Celebrate Heritage Month with us this September as we talk about the topic of leaving a legacy. That is, the things we leave behind for our friends, family, and loved ones. Leaving behind a healthy financial legacy is only possible when you start building a strong financial foundation – you can only help others financially if you are financially strong yourself.

Try out these 5 tips from WageWise to better manage your money and leave behind a healthy financial legacy:

  1. Plan ahead

If you fail to plan, you plan to fail. There are many ways to spend your money but with planning you can spend your money wisely to make sure you:

  • Cover all your basic needs (like rent);
  • Save for emergencies (such as an unexpected healthcare expense);
  • Save towards your goals (for example a deposit on a home); and
  • Save for retirement (so you can be financially independent).

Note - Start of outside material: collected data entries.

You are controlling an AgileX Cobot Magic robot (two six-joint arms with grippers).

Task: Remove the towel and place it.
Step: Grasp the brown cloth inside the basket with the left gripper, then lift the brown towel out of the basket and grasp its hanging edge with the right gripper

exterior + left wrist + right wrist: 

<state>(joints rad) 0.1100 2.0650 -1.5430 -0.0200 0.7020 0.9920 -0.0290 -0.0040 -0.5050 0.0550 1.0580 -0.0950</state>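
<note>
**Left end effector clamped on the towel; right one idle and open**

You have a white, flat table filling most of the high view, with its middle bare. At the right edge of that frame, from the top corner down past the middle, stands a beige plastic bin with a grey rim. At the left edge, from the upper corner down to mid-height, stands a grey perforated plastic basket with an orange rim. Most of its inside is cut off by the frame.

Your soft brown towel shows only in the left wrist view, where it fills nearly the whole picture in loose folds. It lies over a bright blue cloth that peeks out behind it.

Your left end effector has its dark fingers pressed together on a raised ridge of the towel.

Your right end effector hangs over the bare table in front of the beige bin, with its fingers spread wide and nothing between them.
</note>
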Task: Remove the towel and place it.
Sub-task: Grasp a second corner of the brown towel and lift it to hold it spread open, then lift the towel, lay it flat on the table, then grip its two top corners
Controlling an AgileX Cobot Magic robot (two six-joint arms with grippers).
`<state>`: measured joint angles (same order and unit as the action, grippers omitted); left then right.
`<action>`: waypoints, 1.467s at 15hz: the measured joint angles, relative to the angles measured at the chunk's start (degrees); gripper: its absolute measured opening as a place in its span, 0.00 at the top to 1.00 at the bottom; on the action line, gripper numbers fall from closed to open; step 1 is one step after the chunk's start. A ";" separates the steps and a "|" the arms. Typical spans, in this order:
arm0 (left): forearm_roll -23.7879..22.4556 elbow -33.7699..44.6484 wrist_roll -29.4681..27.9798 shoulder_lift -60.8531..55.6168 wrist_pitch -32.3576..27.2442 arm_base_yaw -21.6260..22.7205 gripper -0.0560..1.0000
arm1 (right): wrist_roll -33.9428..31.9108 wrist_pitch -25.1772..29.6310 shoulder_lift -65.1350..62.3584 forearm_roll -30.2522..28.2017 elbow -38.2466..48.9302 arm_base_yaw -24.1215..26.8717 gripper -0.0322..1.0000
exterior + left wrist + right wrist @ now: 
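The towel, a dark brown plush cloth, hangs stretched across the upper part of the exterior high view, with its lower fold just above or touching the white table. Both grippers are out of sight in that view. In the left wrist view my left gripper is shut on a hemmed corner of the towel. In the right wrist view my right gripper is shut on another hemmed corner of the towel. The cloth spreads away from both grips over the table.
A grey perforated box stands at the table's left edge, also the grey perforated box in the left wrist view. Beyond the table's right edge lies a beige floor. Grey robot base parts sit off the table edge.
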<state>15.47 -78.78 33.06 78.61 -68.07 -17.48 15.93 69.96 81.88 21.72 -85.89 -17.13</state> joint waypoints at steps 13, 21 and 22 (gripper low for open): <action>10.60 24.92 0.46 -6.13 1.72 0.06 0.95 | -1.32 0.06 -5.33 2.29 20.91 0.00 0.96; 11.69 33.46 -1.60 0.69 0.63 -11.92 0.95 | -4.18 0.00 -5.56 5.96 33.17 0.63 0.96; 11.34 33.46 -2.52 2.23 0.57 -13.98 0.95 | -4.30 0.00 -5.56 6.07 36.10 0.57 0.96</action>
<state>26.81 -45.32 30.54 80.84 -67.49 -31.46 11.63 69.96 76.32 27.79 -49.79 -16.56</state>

A financial plan is called a budget and should include all your income (the money you receive) as well as your expenses (the things you spend money on). Watch our video on planning with money and budgeting.

  1. Get life insurance

The main purpose of life insurance is to give your loved ones some financial protection when you pass away. Life insurance can be a huge help when you pass away as it can help with things such as:

  • Paying for “final expenses” which usually means your medical and funeral costs
  • Covering family debt
  • Maintaining your family’s lifestyle
  • Supporting a child’s education
  1. Save for retirement

Saving for retirement is one of the most important things to think about when planning your financial future. Retirement savings are long-term savings options that give you an income when you retire and can also serve as an income for loved ones if you pass away. Because retirement is a long-term financial goal, you can save and invest your money and watch it grow over a longer period. As time goes on, you start to earn interest on interest which help you to build your wealth.

Want to see the importance of saving for retirement? Watch our video.

  1. Create good financial habits

Leaving behind a financial legacy doesn’t have to only be about physical items and money. Take some time to instil your good money habits on your friends, family, and loved ones. This education can help them understand the value behind money and how to make the most of it themselves. When it comes to children, it’s always a good idea to teach them from a young age as this knowledge will carry with them throughout their lives and help them better manage money. Just remember to keep it simple.

  1. Set up a will

A will is a legal document which allows you to distribute your assets afters death, appoint guardians for minor children and specify your funeral wishes. Having a will is really important as it means you, rather than someone else, get to decide what happens to your things when you pass away. A will is also important as it lets you leave things to friends, family, and loved ones that can make their life easier and reduces some of the stress placed on them.